- [Exercise objective] Images should not appear in the copy, yet every line of the listing below must be printed exactly.

- [Source data]
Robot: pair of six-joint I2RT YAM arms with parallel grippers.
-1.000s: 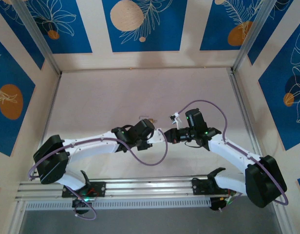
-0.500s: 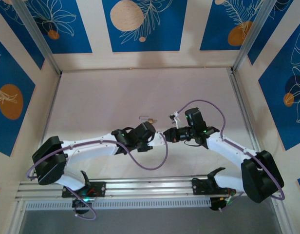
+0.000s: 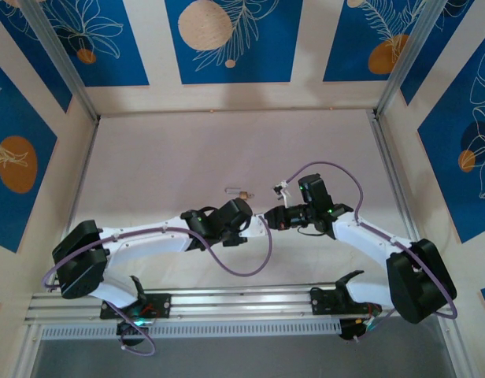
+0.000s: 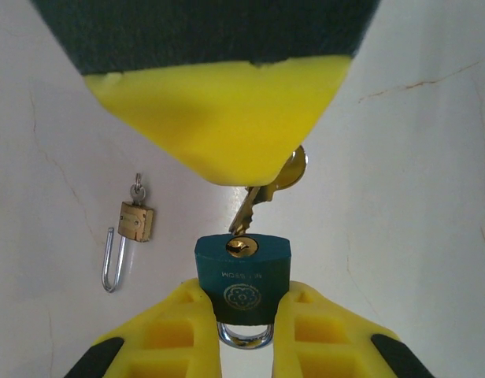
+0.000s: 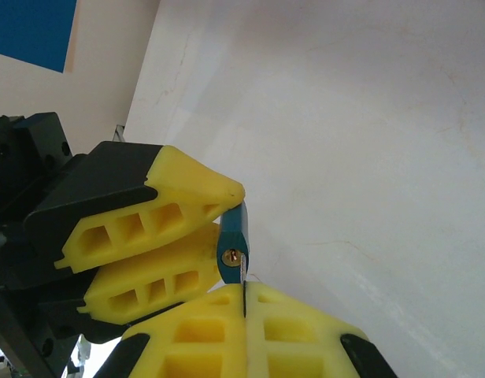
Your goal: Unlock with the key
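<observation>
Both clenched, left pincer (image 4: 244, 301) gripping teal padlock (image 4: 242, 272) (shackle (image 4: 244, 337) inward), right pincer (image 5: 244, 293) pinching key (image 4: 259, 200) at keyhole (image 4: 241, 246).

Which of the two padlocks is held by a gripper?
The teal padlock, clamped between the left gripper's fingers; the brass padlock lies apart on the table, untouched.

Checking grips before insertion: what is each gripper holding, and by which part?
Left gripper clamps the teal padlock by its body's sides. Right gripper pinches the key by its head, tip at the keyhole.
</observation>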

- [Expected answer]
Robot: pair of six-joint I2RT YAM arms with parallel grippers.
-1.000s: 
-0.500s: 
+0.000s: 
+0.000s: 
+0.000s: 
Your goal: Unlock with the key
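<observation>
Both clenched, left pincer (image 4: 244, 301) gripping teal padlock (image 4: 242, 272) (shackle (image 4: 244, 337) inward), right pincer (image 5: 244, 293) pinching key (image 4: 259, 200) at keyhole (image 4: 241, 246).

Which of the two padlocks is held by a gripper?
The teal padlock, clamped between the left gripper's fingers; the brass padlock lies apart on the table, untouched.

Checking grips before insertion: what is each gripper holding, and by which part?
Left gripper clamps the teal padlock by its body's sides. Right gripper pinches the key by its head, tip at the keyhole.
</observation>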

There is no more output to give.